> [Data for review]:
-=-=-=-=-

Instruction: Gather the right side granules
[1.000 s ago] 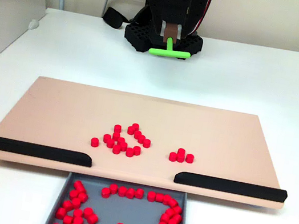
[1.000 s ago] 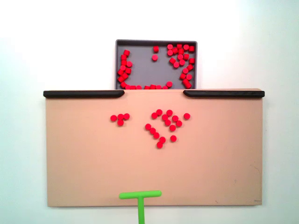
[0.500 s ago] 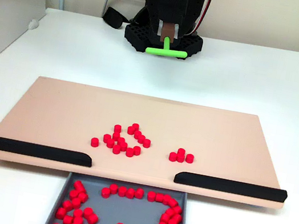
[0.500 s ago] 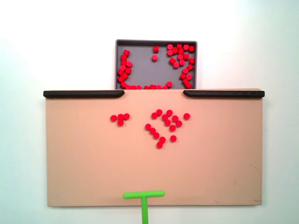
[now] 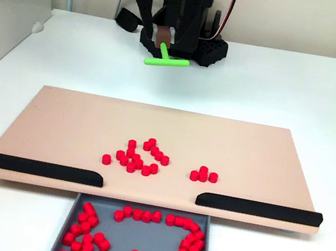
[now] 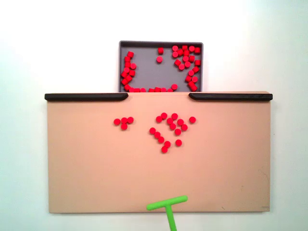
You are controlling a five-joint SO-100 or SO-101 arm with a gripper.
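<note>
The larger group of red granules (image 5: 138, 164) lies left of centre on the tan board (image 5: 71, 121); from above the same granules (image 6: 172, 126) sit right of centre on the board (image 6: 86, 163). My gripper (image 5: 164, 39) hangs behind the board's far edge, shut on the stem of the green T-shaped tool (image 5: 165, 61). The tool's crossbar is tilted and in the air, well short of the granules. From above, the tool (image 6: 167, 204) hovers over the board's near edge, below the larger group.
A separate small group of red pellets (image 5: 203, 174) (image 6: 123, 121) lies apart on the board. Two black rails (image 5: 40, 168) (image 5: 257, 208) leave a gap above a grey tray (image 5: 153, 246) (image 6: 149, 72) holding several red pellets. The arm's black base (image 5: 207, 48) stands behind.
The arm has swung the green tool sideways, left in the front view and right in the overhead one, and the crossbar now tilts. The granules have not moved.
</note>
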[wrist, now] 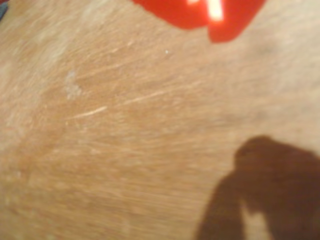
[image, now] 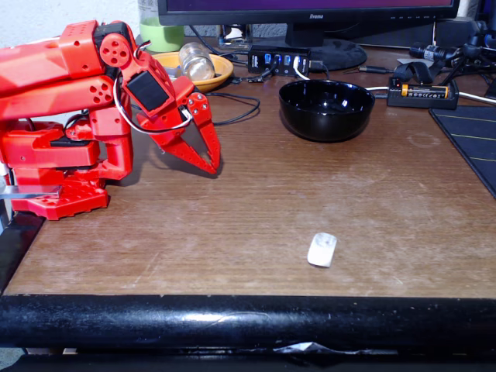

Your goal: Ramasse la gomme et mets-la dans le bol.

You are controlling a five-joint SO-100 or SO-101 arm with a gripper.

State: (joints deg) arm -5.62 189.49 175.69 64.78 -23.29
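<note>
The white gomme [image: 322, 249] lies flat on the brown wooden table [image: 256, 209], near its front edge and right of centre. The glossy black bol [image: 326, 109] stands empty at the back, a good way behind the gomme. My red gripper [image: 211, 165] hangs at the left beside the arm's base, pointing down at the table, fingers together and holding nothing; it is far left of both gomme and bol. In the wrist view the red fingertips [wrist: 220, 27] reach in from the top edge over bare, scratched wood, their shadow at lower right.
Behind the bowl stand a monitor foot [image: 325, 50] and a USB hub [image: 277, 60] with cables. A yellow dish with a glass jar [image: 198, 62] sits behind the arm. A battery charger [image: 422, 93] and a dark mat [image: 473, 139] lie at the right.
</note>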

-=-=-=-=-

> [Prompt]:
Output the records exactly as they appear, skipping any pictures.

> [Solution below]:
Instruction: Gather the right side granules
[1.000 s ago] 
[1.000 s ago] 
[0.500 s ago] 
[0.500 s ago] 
[now] 
[now] 
You are controlling a five-joint SO-100 or SO-101 arm with a gripper.
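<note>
The larger group of red granules (image 5: 138, 164) lies left of centre on the tan board (image 5: 71, 121); from above the same granules (image 6: 172, 126) sit right of centre on the board (image 6: 86, 163). My gripper (image 5: 164, 39) hangs behind the board's far edge, shut on the stem of the green T-shaped tool (image 5: 165, 61). The tool's crossbar is tilted and in the air, well short of the granules. From above, the tool (image 6: 167, 204) hovers over the board's near edge, below the larger group.
A separate small group of red pellets (image 5: 203, 174) (image 6: 123, 121) lies apart on the board. Two black rails (image 5: 40, 168) (image 5: 257, 208) leave a gap above a grey tray (image 5: 153, 246) (image 6: 149, 72) holding several red pellets. The arm's black base (image 5: 207, 48) stands behind.
The arm has swung the green tool sideways, left in the front view and right in the overhead one, and the crossbar now tilts. The granules have not moved.
</note>
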[wrist, now] 
[image, now] 

Your goal: Ramasse la gomme et mets-la dans le bol.

You are controlling a five-joint SO-100 or SO-101 arm with a gripper.

State: (joints deg) arm -5.62 189.49 175.69 64.78 -23.29
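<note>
The white gomme [image: 322, 249] lies flat on the brown wooden table [image: 256, 209], near its front edge and right of centre. The glossy black bol [image: 326, 109] stands empty at the back, a good way behind the gomme. My red gripper [image: 211, 165] hangs at the left beside the arm's base, pointing down at the table, fingers together and holding nothing; it is far left of both gomme and bol. In the wrist view the red fingertips [wrist: 220, 27] reach in from the top edge over bare, scratched wood, their shadow at lower right.
Behind the bowl stand a monitor foot [image: 325, 50] and a USB hub [image: 277, 60] with cables. A yellow dish with a glass jar [image: 198, 62] sits behind the arm. A battery charger [image: 422, 93] and a dark mat [image: 473, 139] lie at the right.
</note>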

What this exercise asked for has been supplied.